A Master at Project ManagementWhat would make a person with many years in project management, who holds a Project Management Institute (PMI)® Project Management Professional (PMP)® credential and two bachelor degrees — one in computer science and the other in mathematics — pursue his master’s degree in project management? Would that person really have something to gain by more education? Apparently, yes.

“Typically, when you think about project management, it’s budgets, schedules, metrics, and calculations,” explains Bill Mowery. “But the amount I’m learning about project management that I didn’t know is a very pleasant surprise.”

Mowery, who does oversight and governance work for a Fortune 150 company, is in his final term of an online master’s program run by The Pennsylvania State University.

A major part of his master’s education has focused on soft skills, the human side of what it takes to be a “good project manager and how project management is linked into accomplishing an organization’s goals.”

“I wish I knew this 20 years ago,” he notes. “I’d be further ahead today.”

Mowery believes he approaches work differently now than he did before going after the advanced degree. “I’ve learned how to analyze people and their interests. I think that comes back to more detailed stakeholder analysis — learning what makes people tick and tailoring my message and approach based on a better understanding of the dynamics of the project and the different types of power that exist within an organization.”

He also has a deeper appreciation, he adds, for how project management can be used as an execution tool to achieve company strategy. “How do we pull these different pieces together — resources, tools, needs and wants and desires and objectives — and sort this out into a logical sequence of work and projects to get where we want to go?”

The first year of Mowery’s education, which started in fall 2009, included two courses a semester in topics such as organizations, strategy, planning and resource management, interpersonal and group behavior, and other subjects. Now he’s finishing up a research paper on the ins and outs and applications for Earned Schedule. As he explains, “I’m focused on taking some real world data and doing retrospective analysis of projects with the Earned Schedule method to see how much better it really performs compared to our existing Earned Value methods.”

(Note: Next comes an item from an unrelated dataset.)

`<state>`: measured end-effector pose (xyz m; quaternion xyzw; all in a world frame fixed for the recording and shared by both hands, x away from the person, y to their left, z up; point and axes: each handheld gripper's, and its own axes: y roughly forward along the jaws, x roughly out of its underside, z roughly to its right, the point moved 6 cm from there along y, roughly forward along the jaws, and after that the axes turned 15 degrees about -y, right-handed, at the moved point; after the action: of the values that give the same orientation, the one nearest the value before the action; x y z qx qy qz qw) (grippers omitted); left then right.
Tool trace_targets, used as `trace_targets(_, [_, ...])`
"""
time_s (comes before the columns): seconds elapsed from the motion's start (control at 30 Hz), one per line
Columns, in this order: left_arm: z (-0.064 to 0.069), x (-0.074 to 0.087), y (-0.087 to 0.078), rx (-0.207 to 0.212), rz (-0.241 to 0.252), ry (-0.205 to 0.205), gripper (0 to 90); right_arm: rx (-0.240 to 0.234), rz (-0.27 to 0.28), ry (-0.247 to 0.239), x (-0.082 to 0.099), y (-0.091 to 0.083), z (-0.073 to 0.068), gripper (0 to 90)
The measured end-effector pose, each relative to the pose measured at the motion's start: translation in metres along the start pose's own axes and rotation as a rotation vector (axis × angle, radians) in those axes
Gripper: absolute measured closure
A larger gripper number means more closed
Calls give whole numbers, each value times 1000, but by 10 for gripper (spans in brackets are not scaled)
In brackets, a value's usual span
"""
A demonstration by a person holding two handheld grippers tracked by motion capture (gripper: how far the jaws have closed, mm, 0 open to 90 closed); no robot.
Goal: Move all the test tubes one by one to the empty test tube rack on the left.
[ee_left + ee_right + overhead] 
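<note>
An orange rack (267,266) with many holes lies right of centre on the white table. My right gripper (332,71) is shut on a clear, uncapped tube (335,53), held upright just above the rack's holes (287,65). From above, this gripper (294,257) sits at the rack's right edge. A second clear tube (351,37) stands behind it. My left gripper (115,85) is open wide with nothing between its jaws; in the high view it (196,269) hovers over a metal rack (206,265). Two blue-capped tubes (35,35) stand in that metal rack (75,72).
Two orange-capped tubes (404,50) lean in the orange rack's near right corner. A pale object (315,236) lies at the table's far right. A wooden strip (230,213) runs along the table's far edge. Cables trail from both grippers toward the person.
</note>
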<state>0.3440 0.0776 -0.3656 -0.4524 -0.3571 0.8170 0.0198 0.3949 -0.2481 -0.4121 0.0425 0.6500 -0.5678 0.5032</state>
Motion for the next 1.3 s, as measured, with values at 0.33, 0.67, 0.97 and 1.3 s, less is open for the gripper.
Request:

To attend classes, he logs into a course management system into which his instructors have loaded reading assignments, homework, and discussion topics. He communicates with other members of his cohort through that system, most of whom, like him, live outside of the area where the university is located. When they’re working on projects together, he has also used other online tools, including GoToMeeting for online meeting collaboration, as well as email and instant messaging.

That teamwork with other students has been an important part of the program for him. “Practically every class I’ve taken requires me to collaborate with classmates,” he explains. Since the work is done virtually, that’s another aspect of the online nature of the program that has proven invaluable to him. “Those auxiliary lessons are really practical in today’s world with its global economy.”


The Price of a Master Degree

Pursuing a master’s degree isn’t inexpensive. The cost for the 2010-2011 academic year at Penn State is $912 per credit hour or a flat rate of just under $11,000 for students taking 12 or more credits per semester. (The master’s degree requires 30 credits to graduate.) On top of that are smaller fees: $65 for a graduate degree application, about $150 per course for materials and textbooks; and an IT fee of between $80 and $236 for each academic year.

Fortunately, students can use financial aid in the form of scholarships, loans, and payment plans to cover the costs.

Bill Mowery is earning his master’s degree in project management with the help of his employer. He has been able to tap a company reimbursement program to pick up at least part of the tab of his tuition. Though he offers this caveat: “Unbeknownst to many, employers will put a cap on what they’ll reimburse during a particular calendar year or for a particular program. Uncle Sam also has his limits. If you get too much reimbursement in a year, you’ll pay taxes on that just as if it were income.”


Mowery speaks highly of the caliber of the instructors, which includes lead faculty member Jeff Pinto, two-time winner of PMI’s Distinguished Service Award, author of numerous books and scientific papers on project management, and research scientist with the National Center for Geographic Information and Analysis.

But student interaction has been just as worthwhile. “There’s a broad range of people in the program,” he says. “It’s interesting to hear how project management is practiced outside your own discipline. When you talk to people in healthcare and power generation, you tend to get a more holistic view of some of the commonalities of techniques and methods that are universal.”

Ultimately, Mowery says the biggest benefit of going after his master’s degree — in spite of his immersion in project management through work — has been self-satisfaction. “I’ve really enjoyed the program. It’s been a help to shore up some of my own personal weaknesses. And it has also allowed me to help mentor people who are just coming into the field. I’ve established a lot of good relationships. Being able to help other people along the way always brings me a great degree of satisfaction.”